Skip to content

A small reproducible study: privacy × robustness × utility in federated learning

Every table below is regenerated from scratch by the fedbench CLI under a fixed seed — no hand-entered numbers:

fedbench run benchmarks/robustness.toml
fedbench run benchmarks/impossibility.toml
fedbench run benchmarks/privacy.toml

The fed_playground testbed lets us swap any (model × aggregation × encryption × attack × partition) and read off the cost. Three questions, three configs.

1. Do the robust aggregators actually resist attacks? (robustness.toml)

11 parties, 2 Byzantine, four attacks (one naive sign-flip, two adaptive attacks — IPM and A-Little-Is-Enough — built to defeat distance/median defenses).

See robustness.md. FedAvg (MeanAggregation) collapses — MSE 36.4 under sign-flip, 2.76 under IPM — while every robust aggregator stays at the clean optimum (~0.01). Centered clipping is the one that still bleeds a little under sign-flip/IPM (~0.07), because a fixed clip radius is a blunt instrument; Krum, Bulyan, median, trimmed-mean, geometric-median and median-of-means all hold.

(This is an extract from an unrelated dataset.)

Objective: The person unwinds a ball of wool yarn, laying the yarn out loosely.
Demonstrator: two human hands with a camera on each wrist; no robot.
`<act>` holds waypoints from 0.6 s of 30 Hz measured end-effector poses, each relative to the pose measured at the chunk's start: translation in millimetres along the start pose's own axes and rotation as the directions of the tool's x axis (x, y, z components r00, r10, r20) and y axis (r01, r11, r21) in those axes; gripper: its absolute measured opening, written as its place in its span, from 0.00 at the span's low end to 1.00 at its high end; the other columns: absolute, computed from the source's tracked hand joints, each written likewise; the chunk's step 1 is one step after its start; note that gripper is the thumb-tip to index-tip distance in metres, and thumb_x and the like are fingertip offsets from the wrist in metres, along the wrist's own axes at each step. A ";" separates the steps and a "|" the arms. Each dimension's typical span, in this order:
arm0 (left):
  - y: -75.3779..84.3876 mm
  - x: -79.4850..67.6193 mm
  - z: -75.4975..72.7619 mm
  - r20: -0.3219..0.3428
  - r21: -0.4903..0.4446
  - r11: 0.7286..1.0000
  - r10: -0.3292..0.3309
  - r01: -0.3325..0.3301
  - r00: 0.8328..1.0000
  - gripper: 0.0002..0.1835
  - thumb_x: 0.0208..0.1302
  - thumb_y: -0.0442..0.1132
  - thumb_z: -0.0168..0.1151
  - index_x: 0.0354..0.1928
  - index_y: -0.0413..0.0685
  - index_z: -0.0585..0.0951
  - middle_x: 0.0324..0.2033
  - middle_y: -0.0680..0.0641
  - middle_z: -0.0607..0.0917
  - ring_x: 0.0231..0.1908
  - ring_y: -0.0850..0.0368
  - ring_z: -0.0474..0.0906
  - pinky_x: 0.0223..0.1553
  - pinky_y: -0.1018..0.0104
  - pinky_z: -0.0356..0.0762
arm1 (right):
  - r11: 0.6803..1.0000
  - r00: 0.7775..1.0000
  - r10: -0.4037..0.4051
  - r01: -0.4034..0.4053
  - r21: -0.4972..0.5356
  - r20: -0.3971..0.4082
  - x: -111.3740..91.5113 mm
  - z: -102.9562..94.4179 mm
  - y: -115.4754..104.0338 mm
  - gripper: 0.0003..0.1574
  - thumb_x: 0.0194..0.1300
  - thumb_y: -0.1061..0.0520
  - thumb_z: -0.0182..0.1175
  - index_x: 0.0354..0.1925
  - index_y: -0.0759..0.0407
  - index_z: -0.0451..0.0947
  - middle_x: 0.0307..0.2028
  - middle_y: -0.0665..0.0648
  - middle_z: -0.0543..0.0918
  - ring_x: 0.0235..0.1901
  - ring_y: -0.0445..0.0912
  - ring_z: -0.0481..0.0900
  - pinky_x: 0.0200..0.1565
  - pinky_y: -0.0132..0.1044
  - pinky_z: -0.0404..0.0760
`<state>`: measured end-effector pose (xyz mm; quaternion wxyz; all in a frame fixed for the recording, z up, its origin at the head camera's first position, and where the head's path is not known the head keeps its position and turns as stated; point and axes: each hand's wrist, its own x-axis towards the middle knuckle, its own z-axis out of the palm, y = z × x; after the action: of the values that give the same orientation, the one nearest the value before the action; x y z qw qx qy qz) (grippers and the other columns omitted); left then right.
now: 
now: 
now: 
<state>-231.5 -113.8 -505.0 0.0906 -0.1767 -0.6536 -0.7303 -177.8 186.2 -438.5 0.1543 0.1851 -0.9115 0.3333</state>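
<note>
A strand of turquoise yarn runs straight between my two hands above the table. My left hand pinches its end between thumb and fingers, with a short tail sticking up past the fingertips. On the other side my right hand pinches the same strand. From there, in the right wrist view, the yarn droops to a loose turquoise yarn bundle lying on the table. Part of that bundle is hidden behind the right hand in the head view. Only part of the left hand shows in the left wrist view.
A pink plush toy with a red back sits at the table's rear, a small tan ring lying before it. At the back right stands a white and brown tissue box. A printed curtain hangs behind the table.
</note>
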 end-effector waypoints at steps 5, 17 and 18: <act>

2. Can you have privacy and Byzantine robustness at once? (impossibility.toml)

This is the interesting one. Masking-based secure aggregation (AdditiveSecretSharing, PairwiseMaskingEncryption) hides each party's update so that only the sum is ever revealed. But order/distance defenses (Krum, median, …) must inspect individual updates — which masking has destroyed.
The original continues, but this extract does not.